Cronaca / Sondrio e cintura
Venerdì 20 Marzo 2026
Durante le Olimpiadi in orario nove treni su dieci: trasporti da medaglia d’oro
L’analisi Nelle settimane dei Giochi Milano-Cortina puntuale l’88,6% delle corse in Valle. A gennaio e febbraio dati in linea con il 2025: in ritardo il 17% di convogli
Sondrio
Treni ogni mezz’ora, dal primo mattino fino a notte fonda. E pure in orario. Il bilancio delle settimane olimpiche per Trenord, dunque, non può che essere positivo.
120 corse in più ogni giorno Un potenziamento senza precedenti per le settimane a cinque cerchi
Le corse potenziate per le settimane a cinque cerchi sono state positive sotto tutti i punti di vista. A partire dall’indice di puntualità, che sfiora il 90%: per essere precisi, l’88,6% dei convogli programmati sulla linea Tirano-Sondrio-Lecco-Milano dal 6 al 22 febbraio è arrivato a destinazione senza aver accumulato alcun ritardo.
L’analisi
Una medaglia olimpica, dunque, spetta di diritto anche all’organizzazione dei trasporti in uno dei periodi più complessi - a livello logistico, naturalmente - per la provincia di Sondrio e, in generale, per tutta la Lombardia.
96,3% corse entro i 15 minuti. Sono stati 131mila i treni circolati nei primi due mesi del nuovo anno
Il programma che ha visto coinvolti in prima persona Trenord, Ferrovie Nord Milano, Rfi e l’assessorato regionale ai Trasporti non solo ha retto, ma si è pure dimostrato decisamente efficiente. Un banco di prova di tutto rispetto, da tenere in considerazione anche in futuro, in un’ottica di sviluppo e di potenziamento dei collegamenti sul territorio in chiave turistica.
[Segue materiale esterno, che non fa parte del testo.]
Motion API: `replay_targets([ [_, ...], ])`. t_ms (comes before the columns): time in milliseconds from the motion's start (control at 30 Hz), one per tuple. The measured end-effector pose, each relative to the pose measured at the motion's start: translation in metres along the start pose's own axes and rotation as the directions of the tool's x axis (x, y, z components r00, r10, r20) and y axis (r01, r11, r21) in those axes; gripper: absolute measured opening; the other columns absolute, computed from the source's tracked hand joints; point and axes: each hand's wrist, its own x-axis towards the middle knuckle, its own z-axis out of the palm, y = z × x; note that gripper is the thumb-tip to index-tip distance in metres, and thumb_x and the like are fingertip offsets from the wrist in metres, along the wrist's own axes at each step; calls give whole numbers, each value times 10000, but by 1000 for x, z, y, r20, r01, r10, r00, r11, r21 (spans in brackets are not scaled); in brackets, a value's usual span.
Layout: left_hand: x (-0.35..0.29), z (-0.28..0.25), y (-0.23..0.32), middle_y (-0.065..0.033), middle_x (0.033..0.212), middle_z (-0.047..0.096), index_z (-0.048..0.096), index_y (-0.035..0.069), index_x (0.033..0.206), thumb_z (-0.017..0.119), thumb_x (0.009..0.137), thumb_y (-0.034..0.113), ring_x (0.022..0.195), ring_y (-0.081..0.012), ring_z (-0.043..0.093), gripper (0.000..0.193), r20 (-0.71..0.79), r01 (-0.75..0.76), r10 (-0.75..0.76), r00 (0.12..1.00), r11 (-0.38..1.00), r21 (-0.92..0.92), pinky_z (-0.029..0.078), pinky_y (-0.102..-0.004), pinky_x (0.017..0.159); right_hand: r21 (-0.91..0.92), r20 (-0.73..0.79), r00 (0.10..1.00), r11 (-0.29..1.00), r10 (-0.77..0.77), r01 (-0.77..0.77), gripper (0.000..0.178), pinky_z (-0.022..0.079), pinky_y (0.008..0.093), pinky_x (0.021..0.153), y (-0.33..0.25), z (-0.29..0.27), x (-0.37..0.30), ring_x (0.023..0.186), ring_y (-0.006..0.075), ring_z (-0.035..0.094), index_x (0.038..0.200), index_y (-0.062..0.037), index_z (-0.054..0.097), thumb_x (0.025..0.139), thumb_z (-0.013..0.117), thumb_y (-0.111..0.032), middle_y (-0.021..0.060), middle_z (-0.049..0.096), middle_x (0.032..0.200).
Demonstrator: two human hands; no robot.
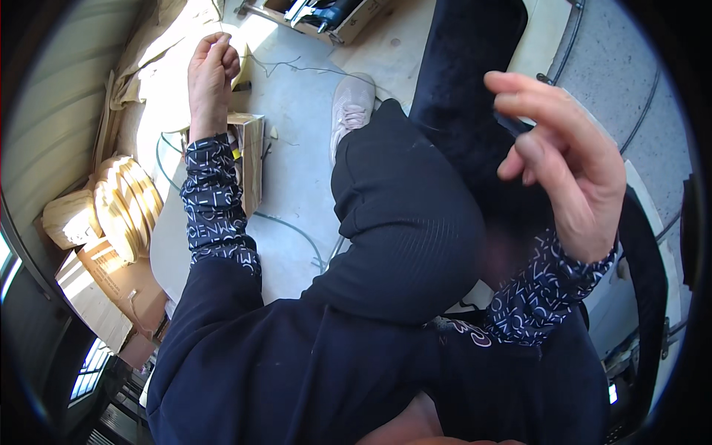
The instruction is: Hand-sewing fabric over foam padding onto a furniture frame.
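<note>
My left hand point(211, 70) is raised at the upper left, with thumb and fingers pinched together. Whatever thin thing sits between its fingertips is too fine to make out. On the right, my right hand point(575, 152) hangs in front of a long black plush-covered piece point(469, 63). Its fingers are apart and partly curled, the thumb away from the index finger; a small dark patch shows between them, which I cannot tell from the black cover. A thin dark thread or wire point(319, 70) runs from near my left hand toward the plush piece.
Cardboard boxes point(122, 278) and a yellowish coil point(127, 208) stand at the left. Beside my left forearm is an open carton point(252, 163). A wooden box point(354, 28) with tools lies at the top. My shoe point(354, 104) and a thin hose point(293, 226) are on the floor.
</note>
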Motion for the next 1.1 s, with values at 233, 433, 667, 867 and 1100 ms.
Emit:
replay_targets([
  [233, -30, 60, 7, -83, 1036, 801, 583, 64, 1214, 439, 1153, 164, 615, -59, 601, 186, 201, -205, 117, 972, 841, 500, 485, -201, 576, -394, -284, 925, 849, 252, -352, 121, 511, 243, 567, 89, 8, -4, 589, 71, 580, 1046, -31, 764, 926, 775, -40, 19, 727, 824],
  [433, -90, 187, 19, -19, 841, 596, 573, 62, 1164, 482, 1076, 140, 697, -79, 558, 149, 661, -316, 88, 745, 920, 232, 462, -237, 649, -456, -279, 927, 816, 249, -356, 123, 498, 286, 629, 91, 19, -19, 602, 130, 581, 1025, -42, 761, 904, 761, -61, 48, 689, 871],
  [667, -110, 222, 5, -116, 711, 641, 689, 55, 1103, 767, 907, 180, 643, -302, 648, 246, 712, -652, 254, 654, 667, 361, 501, -399, 615, -320, -284, 924, 883, 257, -344, 191, 489, 269, 638, 94, 31, -26, 633, 117, 573, 1089, -26, 767, 905, 714, -27, 54, 667, 918],
  [867, -105, 240, 3, -123, 719, 661, 725, 31, 1025, 733, 933, 149, 642, -228, 668, 150, 761, -723, 273, 589, 600, 344, 517, -333, 626, -498, -155, 933, 790, 324, -357, 225, 545, 384, 774, 103, 21, -13, 815, 265, 674, 1049, -41, 749, 869, 656, -140, 80, 642, 930],
  [1100, -97, 248, 9, 14, 873, 713, 759, -4, 1023, 721, 993, 133, 827, -44, 634, 145, 773, -98, -50, 632, 985, 144, 524, -224, 727, -607, -171, 949, 730, 264, -313, 281, 566, 424, 813, 98, 27, -18, 887, 316, 704, 1096, -50, 757, 884, 643, -194, 104, 654, 980],
])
Nel dettaglio, come spiega l’azienda, «sono stati 1,3 milioni i viaggiatori che, nelle settimane olimpiche, si sono aggiunti ai consueti passeggeri del servizio ferroviario», un significativo +10% per un totale di «13,9 milioni di viaggi sull’intera rete servita da Trenord».
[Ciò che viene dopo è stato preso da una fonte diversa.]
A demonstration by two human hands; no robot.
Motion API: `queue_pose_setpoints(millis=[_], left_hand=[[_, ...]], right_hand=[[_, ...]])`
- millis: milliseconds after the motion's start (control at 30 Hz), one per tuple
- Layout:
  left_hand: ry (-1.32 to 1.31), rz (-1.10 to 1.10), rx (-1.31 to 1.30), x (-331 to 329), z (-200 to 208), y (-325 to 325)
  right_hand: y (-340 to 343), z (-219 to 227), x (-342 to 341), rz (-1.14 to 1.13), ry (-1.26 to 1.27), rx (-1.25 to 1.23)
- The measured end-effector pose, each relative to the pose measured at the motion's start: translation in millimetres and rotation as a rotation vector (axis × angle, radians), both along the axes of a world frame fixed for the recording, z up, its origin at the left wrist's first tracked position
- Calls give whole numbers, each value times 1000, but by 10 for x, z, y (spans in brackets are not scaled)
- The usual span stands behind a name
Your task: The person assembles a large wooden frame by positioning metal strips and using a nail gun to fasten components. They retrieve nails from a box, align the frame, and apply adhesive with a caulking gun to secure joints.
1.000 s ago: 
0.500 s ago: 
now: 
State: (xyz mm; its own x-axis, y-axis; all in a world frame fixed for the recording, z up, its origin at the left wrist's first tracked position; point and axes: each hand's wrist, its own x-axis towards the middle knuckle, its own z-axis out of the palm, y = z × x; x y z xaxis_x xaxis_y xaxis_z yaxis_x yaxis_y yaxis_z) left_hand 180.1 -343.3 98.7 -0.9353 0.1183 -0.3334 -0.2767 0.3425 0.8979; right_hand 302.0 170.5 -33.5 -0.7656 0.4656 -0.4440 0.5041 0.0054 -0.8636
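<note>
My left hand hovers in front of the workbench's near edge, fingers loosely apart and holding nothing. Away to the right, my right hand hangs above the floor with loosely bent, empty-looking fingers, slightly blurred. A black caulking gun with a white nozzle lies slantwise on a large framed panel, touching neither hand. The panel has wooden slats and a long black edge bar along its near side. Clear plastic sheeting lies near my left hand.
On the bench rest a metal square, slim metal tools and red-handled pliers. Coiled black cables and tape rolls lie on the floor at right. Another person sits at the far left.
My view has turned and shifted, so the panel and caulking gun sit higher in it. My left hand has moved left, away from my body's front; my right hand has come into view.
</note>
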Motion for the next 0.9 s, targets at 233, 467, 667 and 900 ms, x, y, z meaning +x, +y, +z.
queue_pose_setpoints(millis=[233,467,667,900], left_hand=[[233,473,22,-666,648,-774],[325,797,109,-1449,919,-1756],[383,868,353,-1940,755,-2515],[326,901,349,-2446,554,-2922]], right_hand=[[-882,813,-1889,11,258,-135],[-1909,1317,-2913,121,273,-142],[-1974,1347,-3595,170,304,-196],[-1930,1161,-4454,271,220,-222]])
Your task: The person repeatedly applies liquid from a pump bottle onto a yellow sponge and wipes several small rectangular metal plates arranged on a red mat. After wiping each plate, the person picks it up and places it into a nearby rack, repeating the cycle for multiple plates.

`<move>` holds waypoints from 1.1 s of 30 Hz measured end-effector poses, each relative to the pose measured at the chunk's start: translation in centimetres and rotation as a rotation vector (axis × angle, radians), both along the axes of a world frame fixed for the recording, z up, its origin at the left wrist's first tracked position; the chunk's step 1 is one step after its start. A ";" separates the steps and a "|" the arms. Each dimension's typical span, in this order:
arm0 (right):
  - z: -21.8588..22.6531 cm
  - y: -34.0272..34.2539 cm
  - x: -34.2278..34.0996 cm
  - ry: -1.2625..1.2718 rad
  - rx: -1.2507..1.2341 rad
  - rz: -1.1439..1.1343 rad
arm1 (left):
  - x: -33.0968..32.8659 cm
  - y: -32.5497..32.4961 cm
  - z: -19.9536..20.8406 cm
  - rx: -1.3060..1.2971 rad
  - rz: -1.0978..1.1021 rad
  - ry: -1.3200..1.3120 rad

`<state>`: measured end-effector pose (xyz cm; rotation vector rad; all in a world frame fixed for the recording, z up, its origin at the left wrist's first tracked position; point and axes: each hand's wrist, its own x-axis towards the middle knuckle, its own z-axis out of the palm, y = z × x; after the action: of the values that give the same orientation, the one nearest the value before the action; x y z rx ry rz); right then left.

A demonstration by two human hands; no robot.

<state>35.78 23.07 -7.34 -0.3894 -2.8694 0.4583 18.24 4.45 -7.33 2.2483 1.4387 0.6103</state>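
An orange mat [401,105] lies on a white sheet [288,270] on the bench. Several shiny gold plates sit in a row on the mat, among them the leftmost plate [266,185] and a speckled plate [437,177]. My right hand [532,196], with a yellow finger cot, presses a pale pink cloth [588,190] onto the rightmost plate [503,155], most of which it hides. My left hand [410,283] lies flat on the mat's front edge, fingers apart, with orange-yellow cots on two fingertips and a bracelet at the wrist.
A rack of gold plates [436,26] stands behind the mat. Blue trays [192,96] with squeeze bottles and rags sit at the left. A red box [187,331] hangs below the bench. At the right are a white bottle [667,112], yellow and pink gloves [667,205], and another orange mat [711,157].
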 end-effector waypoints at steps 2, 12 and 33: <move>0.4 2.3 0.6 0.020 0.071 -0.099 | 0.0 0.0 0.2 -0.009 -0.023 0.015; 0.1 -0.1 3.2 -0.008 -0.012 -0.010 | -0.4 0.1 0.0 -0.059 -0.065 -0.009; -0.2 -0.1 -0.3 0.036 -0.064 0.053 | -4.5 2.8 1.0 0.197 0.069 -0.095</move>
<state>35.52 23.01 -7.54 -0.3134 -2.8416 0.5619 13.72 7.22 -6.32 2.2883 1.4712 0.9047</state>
Dal 6 al 22 febbraio, come ampiamente ricordato su queste colonne, «l’azienda ha potenziato l’offerta di oltre 200mila treni/km, cioè 120 corse in più ogni giorno». Una rimodulazione senza precedenti, che ha tenuto conto - appunto - delle necessità legate al periodo a cinque cerchi.
In provincia
«Sul collegamento fra Milano e la Valtellina, che ha visto una riorganizzazione per garantire una corsa ogni 30 minuti e un servizio attivo dalle 4 di mattina alle 3 di notte, l’88,6% dei treni è arrivato a destinazione puntuale», sottolineano da Trenord.
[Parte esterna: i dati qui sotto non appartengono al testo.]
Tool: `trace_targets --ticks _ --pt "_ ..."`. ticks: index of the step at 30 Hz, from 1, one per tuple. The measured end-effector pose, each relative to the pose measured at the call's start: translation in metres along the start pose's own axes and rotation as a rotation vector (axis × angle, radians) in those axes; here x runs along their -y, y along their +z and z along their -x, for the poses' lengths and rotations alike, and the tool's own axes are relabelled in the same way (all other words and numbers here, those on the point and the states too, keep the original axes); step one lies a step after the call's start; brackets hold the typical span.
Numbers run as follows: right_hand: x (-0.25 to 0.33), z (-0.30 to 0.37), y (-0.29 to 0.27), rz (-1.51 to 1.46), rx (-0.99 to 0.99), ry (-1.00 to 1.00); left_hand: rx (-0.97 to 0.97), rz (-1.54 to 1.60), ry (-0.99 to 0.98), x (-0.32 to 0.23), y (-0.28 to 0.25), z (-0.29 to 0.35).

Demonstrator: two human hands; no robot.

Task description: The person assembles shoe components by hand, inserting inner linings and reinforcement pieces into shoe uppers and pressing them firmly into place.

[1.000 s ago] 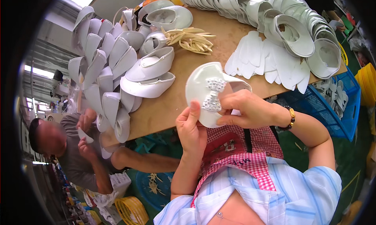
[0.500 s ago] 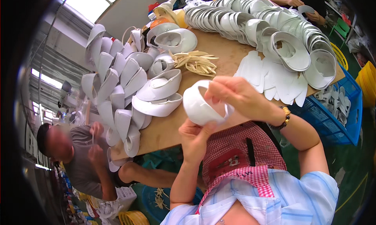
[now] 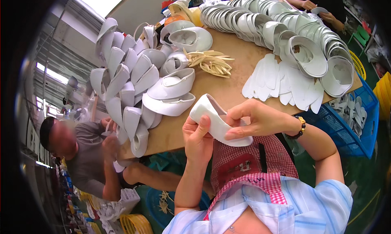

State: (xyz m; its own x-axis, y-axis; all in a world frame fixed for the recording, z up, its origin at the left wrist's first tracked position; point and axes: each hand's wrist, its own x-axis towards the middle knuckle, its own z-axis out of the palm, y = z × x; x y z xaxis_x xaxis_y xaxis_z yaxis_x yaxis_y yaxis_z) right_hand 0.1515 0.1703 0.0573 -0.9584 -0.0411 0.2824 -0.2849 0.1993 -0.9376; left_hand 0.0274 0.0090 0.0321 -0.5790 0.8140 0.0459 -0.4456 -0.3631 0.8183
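Observation:
In front of my apron I hold a white shoe upper (image 3: 218, 126), tilted with its opening facing up and right. My left hand (image 3: 197, 136) grips one end of it, thumb pressed on the outer wall. My right hand (image 3: 260, 118) pinches the rim near the other end, its fingertips partly inside the opening. Beyond my hands, white flat insoles (image 3: 260, 81) lie fanned out on the table (image 3: 240, 42). Left of them sits a bundle of thin cream strips (image 3: 209, 63).
White shoe uppers (image 3: 171, 85) pile up at the table's left; long nested rows of uppers (image 3: 303, 57) curve along the far right. A blue crate (image 3: 368, 128) of small grey-white pieces stands at right. Co-workers (image 3: 87, 152) work at left and top right. A blue basket (image 3: 154, 209) sits below.
The shoe upper has turned from showing its round opening to lying tilted side-on, slightly lower. My right hand has moved down and right, from inside the opening to its rim.

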Motion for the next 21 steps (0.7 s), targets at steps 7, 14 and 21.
trace_targets --ticks 7,14,21 --pt "-0.006 0.000 0.026 0.495 -0.394 -0.334 -0.043 0.094 0.043 0.003 0.019 0.012" --pt "-0.013 -0.002 0.033 0.577 -0.360 -0.305 -0.162 0.142 0.070 0.019 0.008 0.005" --pt "-0.001 0.002 0.026 0.375 -0.302 -0.322 0.025 0.443 0.014 0.014 0.018 0.001"
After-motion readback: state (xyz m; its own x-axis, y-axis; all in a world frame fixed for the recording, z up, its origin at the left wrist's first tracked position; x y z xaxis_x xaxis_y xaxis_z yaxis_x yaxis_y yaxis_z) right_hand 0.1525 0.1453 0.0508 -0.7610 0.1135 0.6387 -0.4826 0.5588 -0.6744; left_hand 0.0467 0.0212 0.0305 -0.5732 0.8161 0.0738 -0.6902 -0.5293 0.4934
«Sulle linee che connettono Milano e l’aeroporto internazionale di Malpensa il 90,6%». Performance significative anche per la rete delle suburbane, che consentivano di raggiungere le venue a Milano e il Villaggio olimpico e che «hanno registrato una puntualità dell’86,3%».
Uno sguardo, infine, all’andamento generale nei primi due mesi dell’anno. «Tra gennaio e febbraio in Lombardia sono circolati 131mila treni del servizio ferroviario regionale, su cui hanno viaggiato 34 milioni di passeggeri», ricordano dall’azienda.
«L’83% delle corse è arrivato a destinazione puntuale; il dato è in linea con lo stesso periodo del 2025. L’88,8% dei treni è arrivato a destinazione entro 7 minuti dall’orario programmato; il 96,3% entro 15 minuti».